What Is Form I-601?
Form I-601, Application for Waiver of Grounds of Inadmissibility, is the form USCIS uses to forgive most of the inadmissibility findings that would otherwise block a person from receiving an immigrant visa, adjustment of status, or certain other immigration benefits. If a consular officer or USCIS officer determines that you fall within one of the grounds of inadmissibility listed in INA section 212(a), the I-601 is often the door that can remain open.

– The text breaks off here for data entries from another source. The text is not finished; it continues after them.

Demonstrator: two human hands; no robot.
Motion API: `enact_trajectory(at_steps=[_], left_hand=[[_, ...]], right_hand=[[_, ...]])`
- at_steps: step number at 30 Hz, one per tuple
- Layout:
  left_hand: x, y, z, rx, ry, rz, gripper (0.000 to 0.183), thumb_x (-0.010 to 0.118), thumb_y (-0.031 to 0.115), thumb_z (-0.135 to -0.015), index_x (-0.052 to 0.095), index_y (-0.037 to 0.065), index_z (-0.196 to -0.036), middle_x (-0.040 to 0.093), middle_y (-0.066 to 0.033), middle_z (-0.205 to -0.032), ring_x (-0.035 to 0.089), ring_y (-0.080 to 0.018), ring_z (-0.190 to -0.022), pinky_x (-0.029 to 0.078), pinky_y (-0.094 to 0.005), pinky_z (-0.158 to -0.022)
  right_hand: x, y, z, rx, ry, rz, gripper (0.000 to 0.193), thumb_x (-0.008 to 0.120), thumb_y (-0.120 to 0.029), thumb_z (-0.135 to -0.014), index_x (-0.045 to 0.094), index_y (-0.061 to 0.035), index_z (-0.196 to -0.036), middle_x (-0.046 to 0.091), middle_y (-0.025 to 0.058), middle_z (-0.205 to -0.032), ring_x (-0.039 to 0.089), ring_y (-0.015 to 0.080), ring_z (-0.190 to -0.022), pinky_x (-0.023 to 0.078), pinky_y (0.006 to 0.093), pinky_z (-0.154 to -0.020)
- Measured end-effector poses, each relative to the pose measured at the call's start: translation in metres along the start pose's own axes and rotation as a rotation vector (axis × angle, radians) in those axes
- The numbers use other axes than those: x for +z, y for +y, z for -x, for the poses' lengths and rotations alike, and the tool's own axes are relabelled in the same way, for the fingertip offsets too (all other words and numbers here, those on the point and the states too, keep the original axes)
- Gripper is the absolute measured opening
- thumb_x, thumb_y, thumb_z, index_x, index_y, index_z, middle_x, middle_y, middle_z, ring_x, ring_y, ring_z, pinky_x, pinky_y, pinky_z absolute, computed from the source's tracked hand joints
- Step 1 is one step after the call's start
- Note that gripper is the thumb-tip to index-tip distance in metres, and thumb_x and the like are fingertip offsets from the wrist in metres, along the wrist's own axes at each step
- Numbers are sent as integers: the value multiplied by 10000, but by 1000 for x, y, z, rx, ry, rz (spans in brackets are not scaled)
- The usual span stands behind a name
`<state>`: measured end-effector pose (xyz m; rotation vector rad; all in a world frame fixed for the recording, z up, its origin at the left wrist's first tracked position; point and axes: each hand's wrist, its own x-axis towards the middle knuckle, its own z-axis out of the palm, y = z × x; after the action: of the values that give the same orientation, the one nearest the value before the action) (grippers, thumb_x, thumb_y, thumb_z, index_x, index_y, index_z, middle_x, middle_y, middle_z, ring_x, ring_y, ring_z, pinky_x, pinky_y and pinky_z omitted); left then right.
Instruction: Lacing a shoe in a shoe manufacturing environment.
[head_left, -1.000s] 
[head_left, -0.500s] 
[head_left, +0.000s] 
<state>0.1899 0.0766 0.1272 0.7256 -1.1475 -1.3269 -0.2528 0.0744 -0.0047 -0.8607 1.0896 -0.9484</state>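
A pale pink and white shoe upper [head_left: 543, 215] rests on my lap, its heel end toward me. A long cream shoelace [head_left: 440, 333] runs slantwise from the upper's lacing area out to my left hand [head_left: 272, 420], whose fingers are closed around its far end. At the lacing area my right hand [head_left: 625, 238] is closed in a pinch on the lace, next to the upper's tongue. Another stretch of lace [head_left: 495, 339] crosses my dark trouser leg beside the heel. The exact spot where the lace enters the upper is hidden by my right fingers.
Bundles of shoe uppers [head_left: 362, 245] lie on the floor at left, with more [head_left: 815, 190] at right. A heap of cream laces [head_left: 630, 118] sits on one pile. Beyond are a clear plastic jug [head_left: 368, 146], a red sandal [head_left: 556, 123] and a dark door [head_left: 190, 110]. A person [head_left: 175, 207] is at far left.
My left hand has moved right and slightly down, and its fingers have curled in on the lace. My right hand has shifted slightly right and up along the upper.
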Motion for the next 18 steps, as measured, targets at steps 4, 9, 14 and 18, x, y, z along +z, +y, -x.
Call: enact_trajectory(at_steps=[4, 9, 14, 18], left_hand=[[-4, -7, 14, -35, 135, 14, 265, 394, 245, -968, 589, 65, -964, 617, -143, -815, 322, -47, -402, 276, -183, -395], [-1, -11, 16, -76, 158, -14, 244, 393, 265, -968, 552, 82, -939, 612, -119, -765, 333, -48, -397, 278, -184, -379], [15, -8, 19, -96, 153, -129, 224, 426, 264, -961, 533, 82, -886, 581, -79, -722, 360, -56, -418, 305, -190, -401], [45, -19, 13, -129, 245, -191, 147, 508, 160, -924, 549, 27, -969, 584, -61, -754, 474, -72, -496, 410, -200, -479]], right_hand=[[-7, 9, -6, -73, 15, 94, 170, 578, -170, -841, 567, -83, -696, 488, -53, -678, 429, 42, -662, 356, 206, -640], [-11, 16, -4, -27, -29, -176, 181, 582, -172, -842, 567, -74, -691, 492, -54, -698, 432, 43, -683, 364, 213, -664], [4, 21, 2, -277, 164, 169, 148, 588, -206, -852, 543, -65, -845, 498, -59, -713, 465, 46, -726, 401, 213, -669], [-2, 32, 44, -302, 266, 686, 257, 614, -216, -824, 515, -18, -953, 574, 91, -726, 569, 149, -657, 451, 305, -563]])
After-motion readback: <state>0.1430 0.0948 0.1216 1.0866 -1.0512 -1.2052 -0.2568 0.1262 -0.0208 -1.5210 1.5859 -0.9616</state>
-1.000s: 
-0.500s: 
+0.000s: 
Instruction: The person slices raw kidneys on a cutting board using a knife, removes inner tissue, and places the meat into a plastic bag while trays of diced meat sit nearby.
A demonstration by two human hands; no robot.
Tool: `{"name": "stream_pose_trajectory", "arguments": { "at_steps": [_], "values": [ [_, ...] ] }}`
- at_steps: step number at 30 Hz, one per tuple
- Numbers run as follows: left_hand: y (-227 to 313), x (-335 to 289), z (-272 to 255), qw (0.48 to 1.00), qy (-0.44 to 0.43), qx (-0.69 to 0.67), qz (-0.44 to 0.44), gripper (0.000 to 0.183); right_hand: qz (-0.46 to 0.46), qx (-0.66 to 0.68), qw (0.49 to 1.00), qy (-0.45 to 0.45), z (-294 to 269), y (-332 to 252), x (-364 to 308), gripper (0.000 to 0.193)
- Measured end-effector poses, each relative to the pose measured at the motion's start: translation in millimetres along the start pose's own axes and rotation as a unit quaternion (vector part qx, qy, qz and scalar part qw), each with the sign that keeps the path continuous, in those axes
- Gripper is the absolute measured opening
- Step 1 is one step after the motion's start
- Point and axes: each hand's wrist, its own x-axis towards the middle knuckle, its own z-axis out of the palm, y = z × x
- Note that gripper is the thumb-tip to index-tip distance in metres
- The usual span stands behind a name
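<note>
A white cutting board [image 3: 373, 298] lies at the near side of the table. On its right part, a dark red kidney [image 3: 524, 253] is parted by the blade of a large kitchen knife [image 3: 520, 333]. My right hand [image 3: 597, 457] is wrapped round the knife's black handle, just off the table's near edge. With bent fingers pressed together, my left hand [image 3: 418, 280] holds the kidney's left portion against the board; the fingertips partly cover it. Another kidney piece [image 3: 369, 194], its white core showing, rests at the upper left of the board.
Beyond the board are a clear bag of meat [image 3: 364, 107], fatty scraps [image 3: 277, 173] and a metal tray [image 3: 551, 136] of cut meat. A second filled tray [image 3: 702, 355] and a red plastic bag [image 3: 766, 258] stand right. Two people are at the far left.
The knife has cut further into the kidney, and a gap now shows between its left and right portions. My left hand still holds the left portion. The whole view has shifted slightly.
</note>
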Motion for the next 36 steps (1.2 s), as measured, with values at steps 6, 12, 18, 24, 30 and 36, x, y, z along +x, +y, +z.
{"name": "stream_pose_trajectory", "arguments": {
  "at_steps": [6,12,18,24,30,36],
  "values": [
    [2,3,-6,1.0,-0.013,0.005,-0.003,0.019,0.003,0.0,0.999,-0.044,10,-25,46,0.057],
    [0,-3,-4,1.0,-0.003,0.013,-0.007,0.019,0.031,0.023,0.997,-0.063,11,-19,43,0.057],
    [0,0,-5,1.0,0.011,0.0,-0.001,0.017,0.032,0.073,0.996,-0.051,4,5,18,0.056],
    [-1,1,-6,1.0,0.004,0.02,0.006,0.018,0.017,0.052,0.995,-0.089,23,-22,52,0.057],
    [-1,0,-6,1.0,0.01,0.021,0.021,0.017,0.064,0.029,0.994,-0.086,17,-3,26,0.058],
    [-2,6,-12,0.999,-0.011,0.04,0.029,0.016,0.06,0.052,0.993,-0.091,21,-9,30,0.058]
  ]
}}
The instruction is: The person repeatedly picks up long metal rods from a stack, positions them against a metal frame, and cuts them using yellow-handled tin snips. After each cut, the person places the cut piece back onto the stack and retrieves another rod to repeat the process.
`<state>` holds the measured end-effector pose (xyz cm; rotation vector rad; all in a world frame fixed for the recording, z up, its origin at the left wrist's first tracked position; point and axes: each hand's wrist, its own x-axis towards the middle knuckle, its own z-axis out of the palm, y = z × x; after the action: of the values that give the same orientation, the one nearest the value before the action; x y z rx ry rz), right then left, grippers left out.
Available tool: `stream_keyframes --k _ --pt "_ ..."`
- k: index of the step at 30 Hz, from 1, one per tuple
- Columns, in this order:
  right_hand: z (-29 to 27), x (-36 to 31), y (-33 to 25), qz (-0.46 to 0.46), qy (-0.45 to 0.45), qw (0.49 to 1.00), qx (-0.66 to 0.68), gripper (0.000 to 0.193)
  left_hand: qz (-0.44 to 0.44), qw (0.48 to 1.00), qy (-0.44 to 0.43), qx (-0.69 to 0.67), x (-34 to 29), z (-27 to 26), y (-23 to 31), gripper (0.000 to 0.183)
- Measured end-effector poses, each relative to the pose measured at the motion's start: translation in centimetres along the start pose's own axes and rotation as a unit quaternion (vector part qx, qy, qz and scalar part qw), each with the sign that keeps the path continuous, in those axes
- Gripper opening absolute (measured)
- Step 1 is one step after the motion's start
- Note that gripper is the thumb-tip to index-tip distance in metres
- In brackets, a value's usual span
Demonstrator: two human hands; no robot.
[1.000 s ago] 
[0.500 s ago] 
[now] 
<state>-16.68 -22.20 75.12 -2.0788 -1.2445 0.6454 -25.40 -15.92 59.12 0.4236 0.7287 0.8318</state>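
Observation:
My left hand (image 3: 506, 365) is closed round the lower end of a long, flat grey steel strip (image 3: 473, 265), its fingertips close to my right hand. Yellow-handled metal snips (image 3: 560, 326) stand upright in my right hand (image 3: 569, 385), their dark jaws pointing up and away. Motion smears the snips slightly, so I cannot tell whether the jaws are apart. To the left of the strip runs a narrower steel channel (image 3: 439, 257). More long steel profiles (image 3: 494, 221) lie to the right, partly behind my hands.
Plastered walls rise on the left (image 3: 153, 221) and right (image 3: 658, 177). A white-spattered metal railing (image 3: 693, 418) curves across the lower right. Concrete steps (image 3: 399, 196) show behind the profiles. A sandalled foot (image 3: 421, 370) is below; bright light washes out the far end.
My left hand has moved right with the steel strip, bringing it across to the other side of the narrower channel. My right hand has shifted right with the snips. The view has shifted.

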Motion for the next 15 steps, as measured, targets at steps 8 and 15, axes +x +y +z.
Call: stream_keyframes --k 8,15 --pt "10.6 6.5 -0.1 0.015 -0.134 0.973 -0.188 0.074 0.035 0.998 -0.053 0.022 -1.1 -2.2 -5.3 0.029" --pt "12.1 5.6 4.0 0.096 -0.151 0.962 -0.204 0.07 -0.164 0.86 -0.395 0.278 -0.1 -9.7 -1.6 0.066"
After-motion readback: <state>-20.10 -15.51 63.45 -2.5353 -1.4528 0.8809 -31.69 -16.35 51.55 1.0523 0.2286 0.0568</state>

For families in Framingham, Brockton, Everett, Lowell, Marlborough, Mattapan, Milford, Randolph, Stoughton, and across Greater Boston, the I-601 waiver is one of the most important tools in humanitarian and family-based immigration practice. A spouse who entered with a different name years ago. A parent with an old marijuana conviction. A young adult who accrued unlawful presence before marrying a U.S. citizen. In each of these situations the I-601 is the form that can keep a family together.
This guide walks through the major waivers available through Form I-601 in 2026, who counts as a qualifying relative, what extreme hardship really means under USCIS Policy Manual Volume 9 and the Board of Immigration Appeals decision in Matter of Cervantes-Gonzalez, the current $1,050 filing fee under 8 CFR 106.2, and the practical steps Massachusetts families should take before filing.
The Major Grounds of Inadmissibility Waivable Through I-601
The I-601 is not a single waiver. It is the form that USCIS uses to adjudicate several distinct waivers, each with its own legal standard, qualifying relative requirements, and discretionary considerations. The six categories that most often appear in Massachusetts practice are summarized below.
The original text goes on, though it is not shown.